____ Dataset extract
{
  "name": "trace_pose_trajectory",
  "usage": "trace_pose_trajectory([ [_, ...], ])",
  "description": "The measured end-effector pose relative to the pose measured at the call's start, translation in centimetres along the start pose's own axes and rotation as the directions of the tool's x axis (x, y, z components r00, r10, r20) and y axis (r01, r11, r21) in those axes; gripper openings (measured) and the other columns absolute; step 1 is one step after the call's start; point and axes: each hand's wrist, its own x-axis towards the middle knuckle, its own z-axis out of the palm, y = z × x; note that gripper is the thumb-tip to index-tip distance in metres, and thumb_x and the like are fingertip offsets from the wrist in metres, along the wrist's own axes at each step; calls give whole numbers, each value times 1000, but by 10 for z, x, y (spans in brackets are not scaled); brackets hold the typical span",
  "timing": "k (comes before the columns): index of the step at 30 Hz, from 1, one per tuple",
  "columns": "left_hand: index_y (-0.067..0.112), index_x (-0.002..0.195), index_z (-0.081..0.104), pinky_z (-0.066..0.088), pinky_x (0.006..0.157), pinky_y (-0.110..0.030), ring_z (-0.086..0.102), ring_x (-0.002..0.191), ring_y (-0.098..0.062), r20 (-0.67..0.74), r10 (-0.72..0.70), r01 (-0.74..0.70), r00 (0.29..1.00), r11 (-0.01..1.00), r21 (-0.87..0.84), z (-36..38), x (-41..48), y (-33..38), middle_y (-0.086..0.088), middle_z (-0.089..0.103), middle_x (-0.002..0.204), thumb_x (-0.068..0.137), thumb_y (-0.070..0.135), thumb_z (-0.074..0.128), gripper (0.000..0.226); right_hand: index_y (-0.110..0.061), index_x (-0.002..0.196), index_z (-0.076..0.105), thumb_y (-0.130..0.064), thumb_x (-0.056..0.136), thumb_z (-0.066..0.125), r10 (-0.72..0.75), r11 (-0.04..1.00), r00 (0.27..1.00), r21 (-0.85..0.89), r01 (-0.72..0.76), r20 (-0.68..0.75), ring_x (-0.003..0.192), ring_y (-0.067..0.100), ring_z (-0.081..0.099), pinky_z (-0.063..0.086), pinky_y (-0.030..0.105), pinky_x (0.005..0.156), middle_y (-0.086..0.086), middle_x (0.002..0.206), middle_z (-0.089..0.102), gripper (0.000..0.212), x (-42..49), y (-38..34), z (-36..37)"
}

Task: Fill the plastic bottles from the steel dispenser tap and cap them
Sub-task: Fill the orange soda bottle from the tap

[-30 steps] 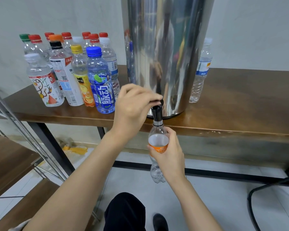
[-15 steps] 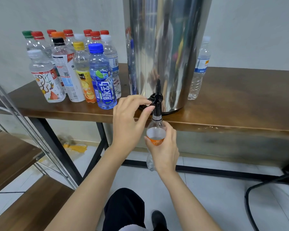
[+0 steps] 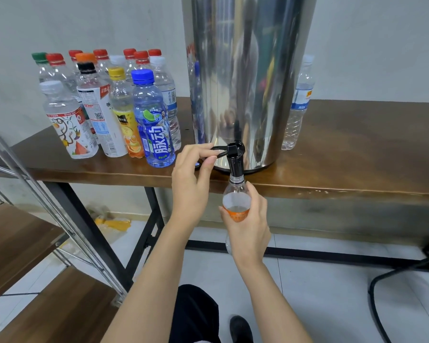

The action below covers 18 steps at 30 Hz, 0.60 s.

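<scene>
Here, overflow is risked if the black tap lever [image 3: 219, 151], pinched by the left hand [image 3: 191, 179] at nine o'clock of the spout [image 3: 235, 167], is held open too long; the orange-labelled bottle [image 3: 236, 194], mouth at the spout's six o'clock, is gripped round its shoulder by the curled right hand [image 3: 248, 226].

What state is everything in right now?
Lever, swung sideways, pinched by left hand.
Bottle, uncapped, upright, mouth at tap, gripped by right hand; fill level unclear.
Left bottles, capped, standing on table.
Lone bottle, capped, standing right of dispenser.
</scene>
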Motion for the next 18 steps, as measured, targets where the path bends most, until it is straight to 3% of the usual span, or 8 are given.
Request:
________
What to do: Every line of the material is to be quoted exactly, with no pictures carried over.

Result of the task:
{
  "name": "trace_pose_trajectory",
  "usage": "trace_pose_trajectory([ [_, ...], ])",
  "description": "The measured end-effector pose relative to the pose measured at the call's start, translation in centimetres along the start pose's own axes and rotation as the directions of the tool's x axis (x, y, z components r00, r10, r20) and y axis (r01, r11, r21) in those axes; gripper openings (measured) and the other columns absolute; step 1 is one step after the call's start; point and axes: each hand's wrist, its own x-axis towards the middle knuckle, its own z-axis out of the palm, y = z × x; note that gripper is the thumb-tip to index-tip distance in metres, and thumb_x and the like are fingertip offsets from the wrist in metres, along the wrist's own axes at each step; calls give whole numbers, each value times 1000, but by 10 for z, x, y (spans in brackets are not scaled); brackets hold the typical span",
  "timing": "k (comes before the columns): index of the step at 30 Hz, from 1, one per tuple",
  "columns": "left_hand: index_y (-0.067..0.112), index_x (-0.002..0.195), index_z (-0.081..0.104), pinky_z (-0.066..0.088), pinky_x (0.006..0.157), pinky_y (-0.110..0.030), ring_z (-0.086..0.102), ring_x (-0.002..0.191), ring_y (-0.098..0.062), r20 (-0.67..0.74), r10 (-0.72..0.70), r01 (-0.74..0.70), r00 (0.29..1.00), r11 (-0.01..1.00), r21 (-0.87..0.84), z (-36..38), x (-41..48), y (-33..38), middle_y (-0.086..0.088), middle_z (-0.089..0.103), middle_x (-0.002..0.204), thumb_x (-0.068..0.137), thumb_y (-0.070..0.135), thumb_z (-0.074..0.128), gripper (0.000..0.226); right_hand: index_y (-0.110..0.061), index_x (-0.002..0.196), index_z (-0.076..0.105), thumb_y (-0.130..0.064), thumb_x (-0.056..0.136), thumb_z (-0.066..0.125), r10 (-0.72..0.75), r11 (-0.04..1.00), r00 (0.27..1.00), r21 (-0.85..0.89), r01 (-0.72..0.76), r20 (-0.68..0.75), ring_x (-0.003..0.192), ring_y (-0.067..0.100), ring_z (-0.081..0.099), pinky_z (-0.063..0.086), pinky_y (-0.030..0.105), pinky_x (0.005..0.156), middle_y (-0.086..0.086), middle_x (0.002..0.206), middle_z (-0.089..0.102), gripper (0.000..0.212), x (-42..49), y (-38..34), z (-36..37)"
}

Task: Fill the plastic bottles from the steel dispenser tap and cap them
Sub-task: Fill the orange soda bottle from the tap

[-30 steps] 
[-15 steps] 
[+0 steps] 

The action below covers 18 steps at 30 Hz, 0.60 s.

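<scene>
Here, overflow is risked if the black tap lever [image 3: 219, 151], pinched by the left hand [image 3: 191, 179] at nine o'clock of the spout [image 3: 235, 167], is held open too long; the orange-labelled bottle [image 3: 236, 194], mouth at the spout's six o'clock, is gripped round its shoulder by the curled right hand [image 3: 248, 226].

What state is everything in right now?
Lever, swung sideways, pinched by left hand.
Bottle, uncapped, upright, mouth at tap, gripped by right hand; fill level unclear.
Left bottles, capped, standing on table.
Lone bottle, capped, standing right of dispenser.
</scene>
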Motion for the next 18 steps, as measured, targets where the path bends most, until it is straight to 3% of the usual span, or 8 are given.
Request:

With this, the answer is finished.